[Opening Supplied information section]

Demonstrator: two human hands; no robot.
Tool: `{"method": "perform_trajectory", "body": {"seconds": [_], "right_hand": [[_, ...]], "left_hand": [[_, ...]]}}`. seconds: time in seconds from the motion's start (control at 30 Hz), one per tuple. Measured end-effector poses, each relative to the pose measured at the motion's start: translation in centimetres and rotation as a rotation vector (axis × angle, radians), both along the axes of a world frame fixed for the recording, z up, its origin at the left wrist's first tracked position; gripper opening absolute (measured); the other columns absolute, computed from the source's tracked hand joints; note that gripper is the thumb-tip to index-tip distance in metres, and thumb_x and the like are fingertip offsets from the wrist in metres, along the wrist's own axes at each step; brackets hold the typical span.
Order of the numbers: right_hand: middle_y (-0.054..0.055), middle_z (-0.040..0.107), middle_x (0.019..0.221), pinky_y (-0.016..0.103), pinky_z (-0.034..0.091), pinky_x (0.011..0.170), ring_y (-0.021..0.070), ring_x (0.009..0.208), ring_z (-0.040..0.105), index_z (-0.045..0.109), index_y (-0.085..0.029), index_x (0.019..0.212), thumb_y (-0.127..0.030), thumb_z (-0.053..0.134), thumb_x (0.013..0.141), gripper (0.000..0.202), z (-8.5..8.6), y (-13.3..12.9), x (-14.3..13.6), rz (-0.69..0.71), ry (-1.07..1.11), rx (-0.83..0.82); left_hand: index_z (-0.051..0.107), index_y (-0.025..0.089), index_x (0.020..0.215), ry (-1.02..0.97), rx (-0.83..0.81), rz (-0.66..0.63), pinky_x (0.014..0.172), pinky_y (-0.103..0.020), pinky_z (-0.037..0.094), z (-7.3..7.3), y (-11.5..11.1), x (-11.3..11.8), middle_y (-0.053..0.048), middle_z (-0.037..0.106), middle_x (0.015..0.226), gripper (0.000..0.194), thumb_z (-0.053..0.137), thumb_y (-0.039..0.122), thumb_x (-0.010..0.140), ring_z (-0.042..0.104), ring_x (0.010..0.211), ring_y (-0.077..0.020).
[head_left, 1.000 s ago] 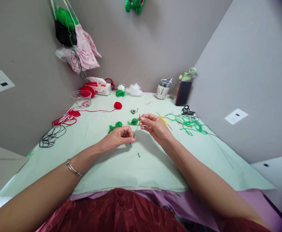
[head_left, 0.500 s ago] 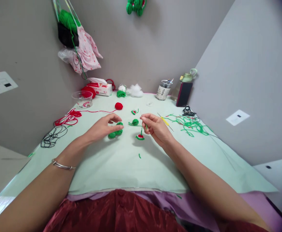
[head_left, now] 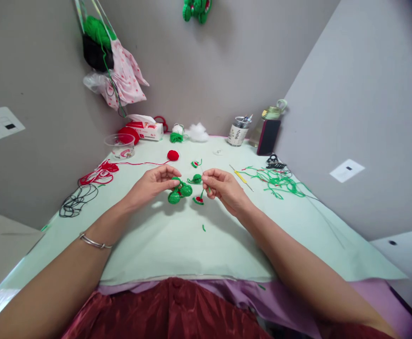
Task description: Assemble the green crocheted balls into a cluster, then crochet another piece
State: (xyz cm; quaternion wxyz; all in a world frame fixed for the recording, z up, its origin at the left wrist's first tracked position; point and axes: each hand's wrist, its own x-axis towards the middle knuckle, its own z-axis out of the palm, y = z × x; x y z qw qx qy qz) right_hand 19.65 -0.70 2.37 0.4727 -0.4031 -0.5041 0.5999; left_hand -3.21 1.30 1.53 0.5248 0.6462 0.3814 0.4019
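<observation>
My left hand (head_left: 154, 183) is closed on a crocheted green piece (head_left: 180, 191) made of rounded balls with some red between them, raised over the table. Thumb and fingers of my right hand (head_left: 223, 187) pinch a green yarn tail (head_left: 202, 191). From that tail dangles a small crocheted watermelon slice (head_left: 199, 200), red with a white and green edge. Whether a needle is also in the pinch, I cannot tell. Between the hands, a small green crocheted ball (head_left: 196, 179) lies on the table, and a second watermelon slice (head_left: 194, 164) rests behind it.
A yellow-handled crochet hook (head_left: 240, 177) and tangled green yarn (head_left: 280, 182) lie at right. Red yarn (head_left: 102, 173) and black cord (head_left: 78, 200) spread at left. Behind are a red yarn ball (head_left: 172, 155), tissue box (head_left: 151, 131), white stuffing (head_left: 198, 133), pen holder (head_left: 237, 132) and phone (head_left: 268, 137).
My left hand has closed on the green crocheted piece and lifted it, turning it to the right. My right hand has shifted slightly left, carrying the hanging watermelon slice along.
</observation>
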Motion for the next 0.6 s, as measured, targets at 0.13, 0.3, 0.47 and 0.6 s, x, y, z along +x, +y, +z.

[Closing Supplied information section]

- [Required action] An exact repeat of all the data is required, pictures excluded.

- [Written reply]
Demonstrator: two human hands; no robot.
Tool: `{"method": "perform_trajectory", "body": {"seconds": [_], "right_hand": [[_, ...]], "left_hand": [[_, ...]]}}`. seconds: time in seconds from the motion's start (control at 30 Hz), one per tuple. Measured end-effector poses, each relative to the pose measured at the motion's start: translation in centimetres and rotation as a rotation vector (axis × angle, radians), both along the axes of a world frame fixed for the recording, z up, its origin at the left wrist's first tracked position; gripper opening absolute (measured); the other columns absolute, computed from the source's tracked hand joints; note that gripper is the thumb-tip to index-tip distance in metres, and thumb_x and the like are fingertip offsets from the wrist in metres, along the wrist's own axes at each step; brackets hold the typical span.
Order of the numbers: right_hand: middle_y (-0.054..0.055), middle_z (-0.040..0.107), middle_x (0.019..0.221), pinky_y (-0.016..0.103), pinky_z (-0.034..0.091), pinky_x (0.011..0.170), ring_y (-0.021..0.070), ring_x (0.009..0.208), ring_z (-0.040..0.105), index_z (-0.045..0.109), index_y (-0.085..0.029), index_x (0.019..0.212), thumb_y (-0.127..0.030), thumb_z (-0.053..0.134), thumb_x (0.013..0.141), gripper (0.000..0.202), z (-8.5..8.6), y (-13.3..12.9), x (-14.3..13.6), rz (-0.69..0.71), ry (-1.07..1.11), rx (-0.83..0.82); left_hand: index_z (-0.051..0.107), index_y (-0.025..0.089), index_x (0.020..0.215), ry (-1.02..0.97), rx (-0.83..0.81), rz (-0.66..0.63), pinky_x (0.014..0.172), pinky_y (-0.103..0.020), pinky_z (-0.037..0.094), z (-7.3..7.3), y (-11.5..11.1), x (-11.3..11.8), middle_y (-0.053..0.048), middle_z (-0.037..0.106), middle_x (0.015..0.226), gripper (0.000..0.194), thumb_z (-0.053..0.137), thumb_y (-0.039..0.122), thumb_x (-0.010..0.140), ring_z (-0.042..0.104), ring_x (0.010..0.211), ring_y (-0.077..0.020).
[head_left, 1.000 s ago] 
[head_left, 0.500 s ago] 
[head_left, now] 
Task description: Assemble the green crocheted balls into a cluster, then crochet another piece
State: (xyz cm; quaternion wxyz; all in a world frame fixed for the recording, z up, its origin at the left wrist's first tracked position; point and axes: each hand's wrist, its own x-axis towards the middle knuckle, its own z-axis out of the palm, y = z × x; x y z qw qx qy qz) right_hand 19.65 -0.70 2.37 0.4727 -0.4031 -0.5041 0.5999; left_hand -3.21 1.30 1.53 0.5248 0.6462 0.3814 0.4019
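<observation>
My left hand (head_left: 154, 183) is closed on a crocheted green piece (head_left: 180, 191) made of rounded balls with some red between them, raised over the table. Thumb and fingers of my right hand (head_left: 223, 187) pinch a green yarn tail (head_left: 202, 191). From that tail dangles a small crocheted watermelon slice (head_left: 199, 200), red with a white and green edge. Whether a needle is also in the pinch, I cannot tell. Between the hands, a small green crocheted ball (head_left: 196, 179) lies on the table, and a second watermelon slice (head_left: 194, 164) rests behind it.
A yellow-handled crochet hook (head_left: 240, 177) and tangled green yarn (head_left: 280, 182) lie at right. Red yarn (head_left: 102, 173) and black cord (head_left: 78, 200) spread at left. Behind are a red yarn ball (head_left: 172, 155), tissue box (head_left: 151, 131), white stuffing (head_left: 198, 133), pen holder (head_left: 237, 132) and phone (head_left: 268, 137).
My left hand has closed on the green crocheted piece and lifted it, turning it to the right. My right hand has shifted slightly left, carrying the hanging watermelon slice along.
</observation>
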Motion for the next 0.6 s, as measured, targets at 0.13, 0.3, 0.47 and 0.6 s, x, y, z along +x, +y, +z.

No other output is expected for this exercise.